Authors: Paweł Korus and Nasir Memon, New York University
A Python toolbox for training neural imaging pipelines (NIPs) with support for explicit optimization of content authentication capabilities at the end of content distribution channels. The general principle is illustrated below for a binary manipulation detection problem:
The whole imaging and distribution channel is modeled as a fully differentiable Tensorflow model. The camera is replaced with a convolutional neural network and optimized for:
- faithful development of color RGB images from RAW sensor measurements,
- reliable manipulation detection at the end of the distribution channel.
The NIP is used to replace most of the steps of the standard pipeline:
More information can be found in papers listed below.
References:
- P. Korus, N. Memon, Content Authentication for Neural Imaging Pipelines: End-to-end Optimization of Photo Provenance in Complex Distribution Channels, CVPR'19, arxiv:1812.01516
- P. Korus, N. Memon, Neural Imaging Pipelines - the Scourge or Hope of Forensics?, 2019, arXiv:1902.10707
The toolbox was written in Python 3. Follow the standard procedure to install dependencies.
> git clone https://github.com/pkorus/neural-imaging && cd neural-imaging.git
> pip3 install -r requirements.txt
> mkdir -p data/raw
The data/raw
directory is used for storing all data (input images, training pairs, trained model snapshots, etc.). The expected content looks as follow:
images/{Camera name} - RAW images (*.nef *.dng)
nip_training_data/{Camera name} - Bayer stacks (uint16 *.npy) and developed (*.png)
nip_model_snapshots/{Camera name}/{nip} - NIP models (TF checkpoints)
nip_developed/{Camera name}/{pipeline or nip} - NIP-developed images (*.png)
Training data can be prepared from input images with the train_prepare_training_set.py
script (see details below).
We followed a two-phase protocol to train our models:
- pre-training of the NIP models for faithful photo development,
- fine-tuning of the NIP models to optimize for reliable image manipulation detection.
Since the second phase uses both image fidelity and classification accuracy objectives, the enhanced NIP model can most likely be trained using the second phase only, but this has not been tested.
First, we need to extract NIP training data for a given camera. The training script looks for RAW images in ./data/raw/images/{camera}
. By default, 150 horizontal images will be taken. This step produces pairs of RGGB Bayer stacks (stored in *.npy
files) and RGB optimization targets (*.png
).
> python3 train_prepare_training_set.py --cam "Canon EOS 4D"
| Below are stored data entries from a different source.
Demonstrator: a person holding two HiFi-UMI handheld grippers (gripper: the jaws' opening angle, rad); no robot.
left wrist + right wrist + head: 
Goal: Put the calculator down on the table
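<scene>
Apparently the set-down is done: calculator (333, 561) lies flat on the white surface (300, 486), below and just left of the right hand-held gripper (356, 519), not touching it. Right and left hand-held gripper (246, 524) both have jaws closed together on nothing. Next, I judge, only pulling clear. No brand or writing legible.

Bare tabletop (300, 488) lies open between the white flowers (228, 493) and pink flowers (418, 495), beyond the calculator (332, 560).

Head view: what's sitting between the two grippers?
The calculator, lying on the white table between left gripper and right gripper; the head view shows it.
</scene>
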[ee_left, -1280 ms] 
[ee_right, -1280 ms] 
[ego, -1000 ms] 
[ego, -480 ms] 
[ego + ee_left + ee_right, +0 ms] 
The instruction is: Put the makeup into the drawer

Then, we train selected NIP models (the --nip
argument can be repeated). This step consumes (RGGB, RGB) training pairs and trains the NIP by optimizing the L2 loss on randomly sampled patches. By default, the 150 available images are split into 120/30 for training/validation.
> python3 train_nip.py --cam "Canon EOS 4D" --nip INet --nip UNet
If needed, additional parameters for the NIPs can be provided as a JSON string.
> python3 train_nip.py --cam "Nikon D7000" --nip INet --params '{"random_init": true}'
To validate the NIP models, you may wish to develop some images. The following command will develop all images in the data set. In this command, you can use all of the available imaging pipelines: libRAW, Python, INet, DNet, UNet
.
> python3 develop_images.py {camera} {pipeline}
An example photograph developed with all of the available pipelines is shown below.
To quickly test a selected NIP on a central image patch (128 x 128 px by default):
> python3 test_nip.py --cam "Canon EOS 5D" --nip INet
The following command can be used for training NIPs optimized for image manipulation detection. In the current experiment, we follow a common evaluation protocol and train to distinguish between native camera output and 4 manipulation classes: sharpening, re-sampling, Gaussian filtering, and JPEG compression. (See figure above and our paper for details.) The basic usage is as follows:
> python3 train_manipulation.py --nip UNet --cam "Nikon D90" --cam "Nikon D7000"
The script relies on a single optimization objective with a regularized image fidelity term (see paper [2] for more details). It repeats the experiment 10 times for different values of the regularization strength. The optimization runs for a fixed number of epochs (1,000 by default) and saves results to the following directory:
data/raw/train_manipulation/{camera}/{nip}/lr-{NIP-regularization}/{run number}/
The script generates:
training.json
- JSON file with training progress and performance stats,manip_validation_*.jpg
- visual presentation of training progress (change of loss, PSNR, etc. over time)nip_validation_*.jpg
- current snapshot of patches developed by the NIPmodels/{fan,*net}
- current snapshot of the models (both the NIP and the FAN)
Plotting Results
The results can be quickly inspected with the results.py
script. For example, the following command shows the scatter plot with the trade-off between classification accuracy and image fidelity for the UNet
model trained on Nikon D90
:
> python3 results.py --nip UNet --cam "Nikon D90" scatter-psnr
To visualize variations of classification accuracy and image quality as the training progresses:
> python3 results.py --nip UNet --cam "Nikon D90" progress
To show confusion matrices for all regularization strengths:
> python3 results.py --nip UNet --cam "Nikon D90" confusion
Show Differences in NIP models
This command shows differences between a UNet model trained normally (A) and with manipulation detection objectives (B).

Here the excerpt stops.